**What is being asked**
Repeat exactly, and only, the lines of the material below from the one that contains "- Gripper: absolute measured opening" through its final line.

**Material provided**
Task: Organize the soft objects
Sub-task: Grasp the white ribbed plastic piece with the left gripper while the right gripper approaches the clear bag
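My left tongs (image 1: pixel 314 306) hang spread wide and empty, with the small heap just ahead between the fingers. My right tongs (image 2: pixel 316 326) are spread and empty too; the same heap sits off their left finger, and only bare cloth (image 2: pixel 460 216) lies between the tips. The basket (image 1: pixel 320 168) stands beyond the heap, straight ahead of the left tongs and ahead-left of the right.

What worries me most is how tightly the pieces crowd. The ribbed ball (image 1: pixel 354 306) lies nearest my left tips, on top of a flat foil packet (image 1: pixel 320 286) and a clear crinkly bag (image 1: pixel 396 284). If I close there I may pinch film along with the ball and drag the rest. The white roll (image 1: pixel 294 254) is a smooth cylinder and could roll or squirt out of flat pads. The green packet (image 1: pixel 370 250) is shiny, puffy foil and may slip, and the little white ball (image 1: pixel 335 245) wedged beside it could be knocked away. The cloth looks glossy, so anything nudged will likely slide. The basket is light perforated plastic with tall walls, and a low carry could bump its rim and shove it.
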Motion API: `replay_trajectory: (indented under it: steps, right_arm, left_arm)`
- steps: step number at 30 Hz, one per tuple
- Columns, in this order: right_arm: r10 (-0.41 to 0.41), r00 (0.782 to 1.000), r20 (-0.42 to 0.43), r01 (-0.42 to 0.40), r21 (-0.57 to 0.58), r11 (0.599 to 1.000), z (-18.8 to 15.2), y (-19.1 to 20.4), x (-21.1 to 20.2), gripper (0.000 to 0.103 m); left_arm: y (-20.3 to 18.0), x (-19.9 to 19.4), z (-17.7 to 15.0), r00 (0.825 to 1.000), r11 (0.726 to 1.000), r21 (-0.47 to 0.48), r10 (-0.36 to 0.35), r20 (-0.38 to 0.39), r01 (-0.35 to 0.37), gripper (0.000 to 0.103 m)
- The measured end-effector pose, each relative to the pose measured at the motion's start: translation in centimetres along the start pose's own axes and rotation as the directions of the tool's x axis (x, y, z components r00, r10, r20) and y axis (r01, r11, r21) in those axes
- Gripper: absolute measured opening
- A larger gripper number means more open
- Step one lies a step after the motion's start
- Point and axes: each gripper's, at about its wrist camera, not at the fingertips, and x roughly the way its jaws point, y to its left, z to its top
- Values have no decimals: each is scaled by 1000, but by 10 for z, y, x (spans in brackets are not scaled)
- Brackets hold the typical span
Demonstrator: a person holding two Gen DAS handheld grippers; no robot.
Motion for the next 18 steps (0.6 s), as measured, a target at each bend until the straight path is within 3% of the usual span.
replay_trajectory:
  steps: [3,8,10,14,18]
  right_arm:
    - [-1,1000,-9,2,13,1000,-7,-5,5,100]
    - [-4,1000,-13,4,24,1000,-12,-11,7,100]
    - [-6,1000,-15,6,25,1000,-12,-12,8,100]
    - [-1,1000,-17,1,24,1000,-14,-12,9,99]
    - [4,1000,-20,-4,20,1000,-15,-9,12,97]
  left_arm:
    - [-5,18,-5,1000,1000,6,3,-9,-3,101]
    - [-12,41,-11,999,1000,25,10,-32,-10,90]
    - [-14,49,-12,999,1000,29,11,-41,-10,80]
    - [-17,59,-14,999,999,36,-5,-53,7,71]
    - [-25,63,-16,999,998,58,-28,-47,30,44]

**Reply**
- Gripper: absolute measured opening
- A larger gripper number means more open
- Step one lies a step after the motion's start
- Point and axes: each gripper's, at about its wrist camera, not at the fingertips, and x roughly the way its jaws point, y to its left, z to its top
- Values have no decimals: each is scaled by 1000, but by 10 for z, y, x (spans in brackets are not scaled)
- Brackets hold the typical span
Demonstrator: a person holding two Gen DAS handheld grippers; no robot.
Motion for the next 18 steps (0.6 s), as measured, a target at each bend until the straight path is within 3% of the usual span.
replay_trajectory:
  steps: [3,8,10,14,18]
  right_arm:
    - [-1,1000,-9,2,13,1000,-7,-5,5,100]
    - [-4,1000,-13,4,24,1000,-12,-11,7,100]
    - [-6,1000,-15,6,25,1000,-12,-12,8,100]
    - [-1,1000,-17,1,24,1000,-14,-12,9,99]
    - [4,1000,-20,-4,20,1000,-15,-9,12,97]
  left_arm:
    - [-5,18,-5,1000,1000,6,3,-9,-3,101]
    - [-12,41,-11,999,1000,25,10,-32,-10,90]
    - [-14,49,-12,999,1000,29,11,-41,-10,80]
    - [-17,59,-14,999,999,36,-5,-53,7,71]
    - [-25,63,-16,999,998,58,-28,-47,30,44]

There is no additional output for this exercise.